• Exercise:
The result should be the full listing copied exactly, with no pictures in it.

• Provided entries:
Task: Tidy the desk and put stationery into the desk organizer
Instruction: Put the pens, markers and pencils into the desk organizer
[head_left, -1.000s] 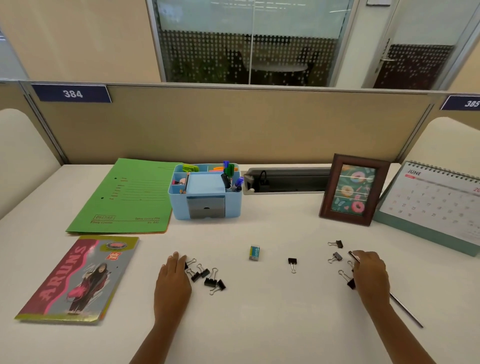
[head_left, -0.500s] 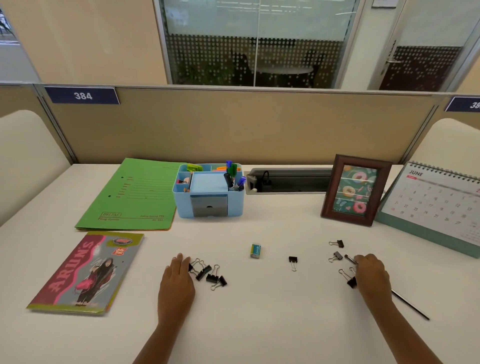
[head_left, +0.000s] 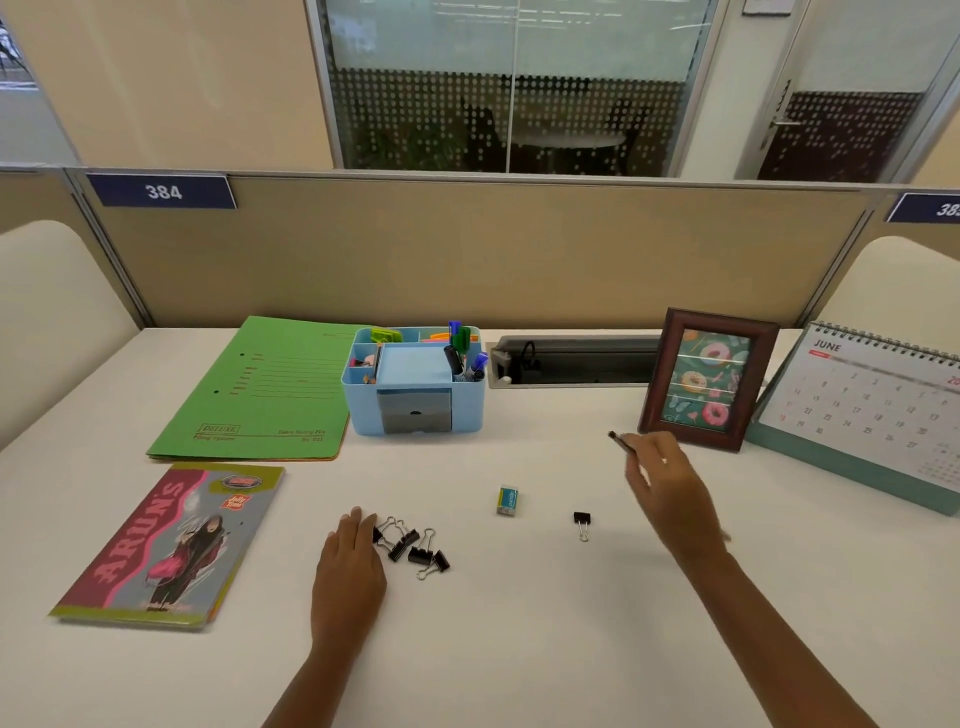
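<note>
My right hand is raised above the desk right of centre, shut on a thin dark pencil whose tip points up and left. My left hand lies flat on the white desk, touching a cluster of several black binder clips. One more black binder clip and a small eraser lie between my hands. The light blue desk organizer stands at the back centre, holding markers and a pad of notes. My right arm hides the desk under it.
A green file folder lies left of the organizer, with a colourful notebook in front of it. A wooden picture frame and a desk calendar stand at the right. A cable slot runs along the back partition.
My right hand has lifted off the desk with the pencil and moved up and left. The clips that lay beside it are out of sight. My left hand has stayed put.
</note>
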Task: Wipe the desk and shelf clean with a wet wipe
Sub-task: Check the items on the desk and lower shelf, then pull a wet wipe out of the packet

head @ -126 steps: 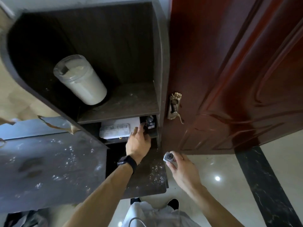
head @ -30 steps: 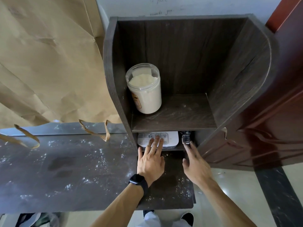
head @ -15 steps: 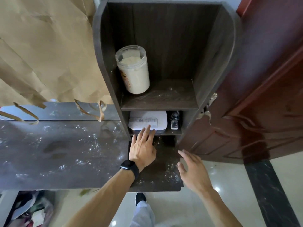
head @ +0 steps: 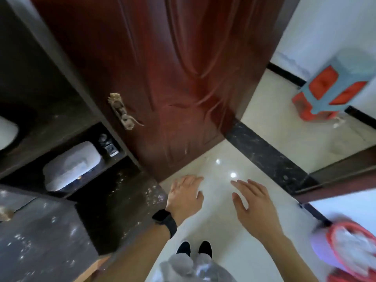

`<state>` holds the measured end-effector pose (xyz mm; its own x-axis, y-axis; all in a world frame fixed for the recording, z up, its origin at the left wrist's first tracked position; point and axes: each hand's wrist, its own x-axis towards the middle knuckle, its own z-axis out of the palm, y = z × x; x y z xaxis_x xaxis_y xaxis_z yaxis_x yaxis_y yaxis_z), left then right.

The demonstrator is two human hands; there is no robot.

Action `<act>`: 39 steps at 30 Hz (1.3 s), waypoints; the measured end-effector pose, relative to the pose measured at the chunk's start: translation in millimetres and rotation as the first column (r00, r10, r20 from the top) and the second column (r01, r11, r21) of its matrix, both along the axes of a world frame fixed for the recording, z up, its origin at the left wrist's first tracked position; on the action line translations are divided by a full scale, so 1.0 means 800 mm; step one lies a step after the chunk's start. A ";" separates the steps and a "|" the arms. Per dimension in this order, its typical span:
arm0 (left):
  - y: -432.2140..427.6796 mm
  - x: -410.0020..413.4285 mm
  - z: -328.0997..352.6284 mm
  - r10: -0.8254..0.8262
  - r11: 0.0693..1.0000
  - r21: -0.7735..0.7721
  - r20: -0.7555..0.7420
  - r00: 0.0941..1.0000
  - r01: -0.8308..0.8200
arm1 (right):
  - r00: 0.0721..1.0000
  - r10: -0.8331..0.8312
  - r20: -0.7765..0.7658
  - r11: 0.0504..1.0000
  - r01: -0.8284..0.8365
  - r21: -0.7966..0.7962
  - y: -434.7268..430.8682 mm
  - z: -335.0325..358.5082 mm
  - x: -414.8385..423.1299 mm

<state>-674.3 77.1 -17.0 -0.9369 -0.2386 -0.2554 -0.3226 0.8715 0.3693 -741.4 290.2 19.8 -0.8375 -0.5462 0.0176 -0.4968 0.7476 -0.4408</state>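
1. Both hands have come away from the shelf (head: 57, 127). My left hand (head: 186, 197) and right hand (head: 254, 206) now hang over the pale floor (head: 219, 224), fingers loosely spread, holding nothing.
2. The dusty tabletop (head: 40, 231) lies at 8 o'clock from my left hand.
3. The white pack (head: 71, 165) sits in the shelf's lower compartment, between 9 and 10 o'clock.
4. The red door (head: 162, 58) stands at 12 o'clock.
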 end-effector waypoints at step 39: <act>0.905 -0.170 -0.055 -0.946 0.289 -0.005 0.150 0.287 0.957 | 0.001 -0.897 0.442 0.064 0.990 0.127 0.808 -0.086 0.219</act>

• Output of the task:
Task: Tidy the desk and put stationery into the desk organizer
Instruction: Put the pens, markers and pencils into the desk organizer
[head_left, -1.000s] 
[head_left, -0.500s] 
[head_left, +0.000s] 
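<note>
My right hand is raised above the desk right of centre, shut on a thin dark pencil whose tip points up and left. My left hand lies flat on the white desk, touching a cluster of several black binder clips. One more black binder clip and a small eraser lie between my hands. The light blue desk organizer stands at the back centre, holding markers and a pad of notes. My right arm hides the desk under it.
A green file folder lies left of the organizer, with a colourful notebook in front of it. A wooden picture frame and a desk calendar stand at the right. A cable slot runs along the back partition.
My right hand has lifted off the desk with the pencil and moved up and left. The clips that lay beside it are out of sight. My left hand has stayed put.
</note>
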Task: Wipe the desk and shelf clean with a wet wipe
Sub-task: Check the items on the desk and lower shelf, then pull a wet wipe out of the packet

head @ -126 steps: 
head @ -30 steps: 
head @ -15 steps: 
head @ +0 steps: 

`<state>` holds the measured end-effector pose (xyz mm; its own x-axis, y-axis; all in a world frame fixed for the recording, z up, its origin at the left wrist's first tracked position; point and axes: each hand's wrist, its own x-axis towards the middle knuckle, its own z-axis out of the palm, y = z × x; x y z xaxis_x xaxis_y xaxis_z yaxis_x yaxis_y yaxis_z), left then right.

The demonstrator is two human hands; there is no robot.

Action `<act>`: 39 steps at 30 Hz (1.3 s), waypoints; the measured end-effector pose, relative to the pose measured at the chunk's start: translation in millimetres and rotation as the first column (r00, r10, r20 from the top) and the second column (r01, r11, r21) of its matrix, both along the axes of a world frame fixed for the recording, z up, its origin at the left wrist's first tracked position; on the action line translations are divided by a full scale, so 1.0 means 800 mm; step one lies a step after the chunk's start. A ";" separates the steps and a "|" the arms. Per dimension in this order, its typical span:
arm0 (left):
  - y: -432.2140..427.6796 mm
  - x: -410.0020..413.4285 mm
  - z: -328.0997..352.6284 mm
  - r10: -0.8254..0.8262
  - r11: 0.0693..1.0000
  - r21: -0.7735..0.7721
  - r20: -0.7555..0.7420
  - r00: 0.0941..1.0000
  - r01: -0.8308..0.8200
arm1 (right):
  - r00: 0.0721..1.0000
  - r10: -0.8331..0.8312
  - r20: -0.7765..0.7658
  - r11: 0.0504..1.0000
  - r01: -0.8284..0.8365
  - r21: -0.7966..0.7962
  - y: -434.7268..430.8682 mm
  - z: -335.0325..358.5082 mm
  - x: -414.8385..423.1299 mm

<state>-674.3 77.1 -17.0 -0.9369 -0.2386 -0.2554 -0.3226 0.8715 0.3693 -741.4 290.2 19.8 -0.8375 -0.5462 0.0176 -0.4968 0.7476 -0.4408</state>
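1. Both hands have come away from the shelf (head: 57, 127). My left hand (head: 186, 197) and right hand (head: 254, 206) now hang over the pale floor (head: 219, 224), fingers loosely spread, holding nothing.
2. The dusty tabletop (head: 40, 231) lies at 8 o'clock from my left hand.
3. The white pack (head: 71, 165) sits in the shelf's lower compartment, between 9 and 10 o'clock.
4. The red door (head: 162, 58) stands at 12 o'clock.
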 end-effector waypoints at step 39: <act>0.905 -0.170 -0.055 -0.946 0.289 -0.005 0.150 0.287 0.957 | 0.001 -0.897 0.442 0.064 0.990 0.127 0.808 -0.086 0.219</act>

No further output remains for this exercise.